- What is needed
Going line by line through the listing below, count each line that includes the word "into", and reply with the count only.

*** Begin section ***

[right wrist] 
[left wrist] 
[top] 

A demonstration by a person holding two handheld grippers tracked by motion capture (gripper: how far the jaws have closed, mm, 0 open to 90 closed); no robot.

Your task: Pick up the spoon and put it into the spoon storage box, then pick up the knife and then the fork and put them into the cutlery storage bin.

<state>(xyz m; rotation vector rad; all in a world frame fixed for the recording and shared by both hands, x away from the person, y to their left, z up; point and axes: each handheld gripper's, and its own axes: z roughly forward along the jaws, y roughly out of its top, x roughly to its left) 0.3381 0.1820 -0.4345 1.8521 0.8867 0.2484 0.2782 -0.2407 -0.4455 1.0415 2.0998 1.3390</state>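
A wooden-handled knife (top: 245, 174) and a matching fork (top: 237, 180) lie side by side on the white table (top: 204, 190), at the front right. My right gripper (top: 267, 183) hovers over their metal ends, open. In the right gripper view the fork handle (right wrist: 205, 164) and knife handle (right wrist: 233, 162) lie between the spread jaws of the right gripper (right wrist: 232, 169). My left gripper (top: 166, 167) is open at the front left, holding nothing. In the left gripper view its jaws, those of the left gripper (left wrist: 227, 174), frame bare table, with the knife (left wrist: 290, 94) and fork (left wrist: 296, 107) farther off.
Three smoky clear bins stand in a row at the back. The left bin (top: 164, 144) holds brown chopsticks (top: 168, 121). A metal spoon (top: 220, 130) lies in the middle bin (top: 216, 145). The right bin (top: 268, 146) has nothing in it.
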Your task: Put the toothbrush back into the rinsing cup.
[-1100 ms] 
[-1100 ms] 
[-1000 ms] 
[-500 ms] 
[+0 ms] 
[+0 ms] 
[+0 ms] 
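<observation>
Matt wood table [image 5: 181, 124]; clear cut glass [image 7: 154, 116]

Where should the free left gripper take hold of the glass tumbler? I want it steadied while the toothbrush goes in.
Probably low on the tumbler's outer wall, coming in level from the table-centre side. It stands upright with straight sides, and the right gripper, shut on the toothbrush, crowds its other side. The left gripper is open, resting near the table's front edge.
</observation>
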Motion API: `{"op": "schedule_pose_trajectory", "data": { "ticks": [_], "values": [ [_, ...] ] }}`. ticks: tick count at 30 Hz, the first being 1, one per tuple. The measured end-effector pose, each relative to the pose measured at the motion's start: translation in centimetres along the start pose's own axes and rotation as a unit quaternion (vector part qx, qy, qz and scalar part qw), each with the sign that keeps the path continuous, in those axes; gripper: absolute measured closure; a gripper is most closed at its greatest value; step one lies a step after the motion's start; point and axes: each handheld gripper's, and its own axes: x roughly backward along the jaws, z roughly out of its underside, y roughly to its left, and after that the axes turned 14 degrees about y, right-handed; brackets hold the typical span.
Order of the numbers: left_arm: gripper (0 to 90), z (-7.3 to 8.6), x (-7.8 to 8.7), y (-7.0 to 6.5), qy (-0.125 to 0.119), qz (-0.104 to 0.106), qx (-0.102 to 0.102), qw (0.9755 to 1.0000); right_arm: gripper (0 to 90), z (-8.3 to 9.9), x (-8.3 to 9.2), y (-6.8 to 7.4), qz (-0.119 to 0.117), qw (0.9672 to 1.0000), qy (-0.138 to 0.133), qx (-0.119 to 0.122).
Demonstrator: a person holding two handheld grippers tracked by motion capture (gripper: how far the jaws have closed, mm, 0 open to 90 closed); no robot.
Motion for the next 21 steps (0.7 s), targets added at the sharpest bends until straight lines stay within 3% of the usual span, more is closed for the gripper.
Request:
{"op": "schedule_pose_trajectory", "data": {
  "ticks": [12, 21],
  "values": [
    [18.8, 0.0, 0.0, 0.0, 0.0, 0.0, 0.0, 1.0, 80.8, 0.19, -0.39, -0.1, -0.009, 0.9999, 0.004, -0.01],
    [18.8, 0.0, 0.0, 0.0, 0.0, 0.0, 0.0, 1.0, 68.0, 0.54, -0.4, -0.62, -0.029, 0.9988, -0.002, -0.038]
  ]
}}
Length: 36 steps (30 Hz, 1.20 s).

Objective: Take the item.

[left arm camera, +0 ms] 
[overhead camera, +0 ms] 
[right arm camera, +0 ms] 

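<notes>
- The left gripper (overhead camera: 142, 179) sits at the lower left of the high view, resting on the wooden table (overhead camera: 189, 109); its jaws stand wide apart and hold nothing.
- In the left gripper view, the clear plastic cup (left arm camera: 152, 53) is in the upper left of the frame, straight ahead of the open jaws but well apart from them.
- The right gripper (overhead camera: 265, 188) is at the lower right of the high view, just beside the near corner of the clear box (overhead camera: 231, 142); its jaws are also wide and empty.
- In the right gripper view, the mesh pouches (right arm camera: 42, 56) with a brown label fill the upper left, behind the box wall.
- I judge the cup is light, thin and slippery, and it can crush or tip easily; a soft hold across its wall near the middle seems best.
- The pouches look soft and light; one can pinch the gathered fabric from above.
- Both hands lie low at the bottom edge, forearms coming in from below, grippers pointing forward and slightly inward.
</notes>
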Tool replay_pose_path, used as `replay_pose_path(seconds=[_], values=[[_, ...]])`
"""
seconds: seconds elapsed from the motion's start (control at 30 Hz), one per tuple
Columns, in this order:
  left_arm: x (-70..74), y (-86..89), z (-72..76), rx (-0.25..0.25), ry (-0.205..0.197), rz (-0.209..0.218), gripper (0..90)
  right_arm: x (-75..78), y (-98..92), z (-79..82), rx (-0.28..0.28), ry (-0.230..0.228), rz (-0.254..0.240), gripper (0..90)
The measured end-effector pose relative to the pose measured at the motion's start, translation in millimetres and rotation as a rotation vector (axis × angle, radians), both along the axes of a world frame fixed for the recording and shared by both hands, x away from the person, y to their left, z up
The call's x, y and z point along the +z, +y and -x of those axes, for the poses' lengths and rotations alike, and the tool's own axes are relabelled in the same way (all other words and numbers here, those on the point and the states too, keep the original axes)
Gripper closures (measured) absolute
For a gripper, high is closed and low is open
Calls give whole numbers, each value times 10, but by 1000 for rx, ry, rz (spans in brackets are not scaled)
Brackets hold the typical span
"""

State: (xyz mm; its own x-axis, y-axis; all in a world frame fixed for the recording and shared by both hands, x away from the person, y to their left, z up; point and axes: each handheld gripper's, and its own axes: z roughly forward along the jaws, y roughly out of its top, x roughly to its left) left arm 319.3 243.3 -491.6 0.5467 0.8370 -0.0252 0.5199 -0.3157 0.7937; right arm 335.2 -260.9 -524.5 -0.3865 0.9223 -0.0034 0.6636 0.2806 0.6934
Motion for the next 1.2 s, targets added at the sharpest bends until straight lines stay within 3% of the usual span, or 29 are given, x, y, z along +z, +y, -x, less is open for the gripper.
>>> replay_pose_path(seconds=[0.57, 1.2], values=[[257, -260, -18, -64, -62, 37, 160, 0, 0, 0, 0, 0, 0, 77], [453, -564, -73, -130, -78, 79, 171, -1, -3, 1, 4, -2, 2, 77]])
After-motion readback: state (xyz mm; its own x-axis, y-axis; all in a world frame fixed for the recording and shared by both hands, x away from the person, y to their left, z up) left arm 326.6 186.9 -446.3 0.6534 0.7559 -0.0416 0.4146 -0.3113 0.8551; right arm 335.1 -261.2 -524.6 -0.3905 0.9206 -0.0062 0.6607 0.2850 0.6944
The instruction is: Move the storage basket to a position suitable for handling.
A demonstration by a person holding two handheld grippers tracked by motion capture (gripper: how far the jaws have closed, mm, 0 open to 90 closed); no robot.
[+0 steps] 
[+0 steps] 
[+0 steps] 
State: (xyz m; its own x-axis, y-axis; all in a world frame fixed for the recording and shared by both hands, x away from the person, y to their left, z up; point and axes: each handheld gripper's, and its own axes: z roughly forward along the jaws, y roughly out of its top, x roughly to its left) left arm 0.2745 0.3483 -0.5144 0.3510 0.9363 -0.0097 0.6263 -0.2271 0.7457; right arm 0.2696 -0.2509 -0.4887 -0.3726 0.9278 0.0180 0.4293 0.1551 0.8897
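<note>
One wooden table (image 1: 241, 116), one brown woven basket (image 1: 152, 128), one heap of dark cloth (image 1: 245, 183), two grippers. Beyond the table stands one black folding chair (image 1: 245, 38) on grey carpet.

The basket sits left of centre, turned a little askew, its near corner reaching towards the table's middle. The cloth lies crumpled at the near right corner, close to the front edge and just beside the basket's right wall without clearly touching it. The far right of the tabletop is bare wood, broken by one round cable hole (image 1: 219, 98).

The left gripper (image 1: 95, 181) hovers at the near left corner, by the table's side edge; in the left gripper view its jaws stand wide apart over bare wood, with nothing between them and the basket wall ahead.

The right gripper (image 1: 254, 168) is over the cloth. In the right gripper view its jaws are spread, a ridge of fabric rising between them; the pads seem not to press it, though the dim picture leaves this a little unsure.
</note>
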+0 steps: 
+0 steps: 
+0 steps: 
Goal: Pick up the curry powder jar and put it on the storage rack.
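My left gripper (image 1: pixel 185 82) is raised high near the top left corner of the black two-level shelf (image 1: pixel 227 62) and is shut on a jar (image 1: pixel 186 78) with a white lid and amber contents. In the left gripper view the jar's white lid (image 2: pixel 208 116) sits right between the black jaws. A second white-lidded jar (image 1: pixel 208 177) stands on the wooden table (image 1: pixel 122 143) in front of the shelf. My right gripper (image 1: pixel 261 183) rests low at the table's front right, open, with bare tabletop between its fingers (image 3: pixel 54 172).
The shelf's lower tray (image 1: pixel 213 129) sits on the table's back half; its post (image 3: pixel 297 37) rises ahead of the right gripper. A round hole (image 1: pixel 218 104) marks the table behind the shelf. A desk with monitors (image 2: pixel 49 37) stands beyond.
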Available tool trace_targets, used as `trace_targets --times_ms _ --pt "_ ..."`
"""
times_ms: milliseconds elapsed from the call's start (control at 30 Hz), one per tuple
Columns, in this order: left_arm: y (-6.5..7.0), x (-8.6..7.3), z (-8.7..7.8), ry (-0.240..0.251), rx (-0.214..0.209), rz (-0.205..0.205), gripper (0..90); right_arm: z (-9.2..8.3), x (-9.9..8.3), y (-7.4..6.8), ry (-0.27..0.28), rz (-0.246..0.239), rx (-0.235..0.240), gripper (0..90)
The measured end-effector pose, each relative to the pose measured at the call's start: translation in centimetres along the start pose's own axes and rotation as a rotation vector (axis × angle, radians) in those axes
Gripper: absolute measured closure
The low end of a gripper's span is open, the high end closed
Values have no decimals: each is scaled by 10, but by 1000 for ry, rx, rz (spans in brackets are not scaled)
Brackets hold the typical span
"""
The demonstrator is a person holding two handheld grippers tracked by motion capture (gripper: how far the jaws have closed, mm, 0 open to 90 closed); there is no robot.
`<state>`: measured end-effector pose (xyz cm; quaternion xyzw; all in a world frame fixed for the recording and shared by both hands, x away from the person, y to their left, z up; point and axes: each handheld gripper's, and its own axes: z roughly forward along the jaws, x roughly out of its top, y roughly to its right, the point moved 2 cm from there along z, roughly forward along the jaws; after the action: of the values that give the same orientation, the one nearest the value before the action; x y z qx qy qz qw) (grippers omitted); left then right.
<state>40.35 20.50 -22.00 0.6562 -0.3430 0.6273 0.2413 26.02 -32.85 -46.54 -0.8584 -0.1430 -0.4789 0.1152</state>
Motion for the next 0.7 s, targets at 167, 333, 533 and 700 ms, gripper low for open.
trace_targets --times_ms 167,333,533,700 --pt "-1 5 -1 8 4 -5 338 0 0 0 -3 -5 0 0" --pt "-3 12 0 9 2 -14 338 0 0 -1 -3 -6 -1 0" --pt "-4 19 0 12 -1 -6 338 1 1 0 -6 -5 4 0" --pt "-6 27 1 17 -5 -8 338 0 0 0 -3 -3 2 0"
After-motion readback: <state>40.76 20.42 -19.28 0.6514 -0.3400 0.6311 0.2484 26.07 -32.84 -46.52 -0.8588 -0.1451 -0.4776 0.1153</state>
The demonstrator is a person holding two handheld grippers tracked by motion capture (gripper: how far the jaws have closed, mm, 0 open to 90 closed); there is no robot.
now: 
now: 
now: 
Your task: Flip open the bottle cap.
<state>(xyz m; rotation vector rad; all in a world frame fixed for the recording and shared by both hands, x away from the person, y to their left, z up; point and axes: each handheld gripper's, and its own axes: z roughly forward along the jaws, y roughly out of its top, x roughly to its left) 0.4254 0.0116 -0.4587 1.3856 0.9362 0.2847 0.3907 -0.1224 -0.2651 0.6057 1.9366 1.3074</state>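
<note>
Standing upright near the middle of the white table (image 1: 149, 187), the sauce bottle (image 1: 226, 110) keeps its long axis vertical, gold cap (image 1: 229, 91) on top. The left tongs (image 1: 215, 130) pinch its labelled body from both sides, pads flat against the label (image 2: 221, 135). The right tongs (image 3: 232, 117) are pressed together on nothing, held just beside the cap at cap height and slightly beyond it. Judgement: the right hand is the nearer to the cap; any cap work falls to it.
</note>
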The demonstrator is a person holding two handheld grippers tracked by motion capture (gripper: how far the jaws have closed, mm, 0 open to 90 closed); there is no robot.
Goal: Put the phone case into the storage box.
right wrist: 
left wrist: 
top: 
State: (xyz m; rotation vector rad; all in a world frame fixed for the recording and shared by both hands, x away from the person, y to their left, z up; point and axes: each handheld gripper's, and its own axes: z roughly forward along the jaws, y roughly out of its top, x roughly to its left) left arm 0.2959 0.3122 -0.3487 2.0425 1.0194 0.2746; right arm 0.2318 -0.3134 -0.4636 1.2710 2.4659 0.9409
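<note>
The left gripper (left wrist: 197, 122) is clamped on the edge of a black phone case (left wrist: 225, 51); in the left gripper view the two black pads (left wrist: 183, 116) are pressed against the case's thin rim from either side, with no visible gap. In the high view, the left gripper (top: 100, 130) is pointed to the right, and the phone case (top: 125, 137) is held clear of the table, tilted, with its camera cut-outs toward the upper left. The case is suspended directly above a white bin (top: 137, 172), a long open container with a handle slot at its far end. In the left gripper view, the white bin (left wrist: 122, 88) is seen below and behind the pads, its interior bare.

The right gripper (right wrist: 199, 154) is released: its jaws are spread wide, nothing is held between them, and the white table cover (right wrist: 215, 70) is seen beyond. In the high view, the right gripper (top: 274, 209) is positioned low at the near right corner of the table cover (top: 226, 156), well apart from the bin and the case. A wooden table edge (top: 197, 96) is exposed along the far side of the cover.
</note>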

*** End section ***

- Final answer
3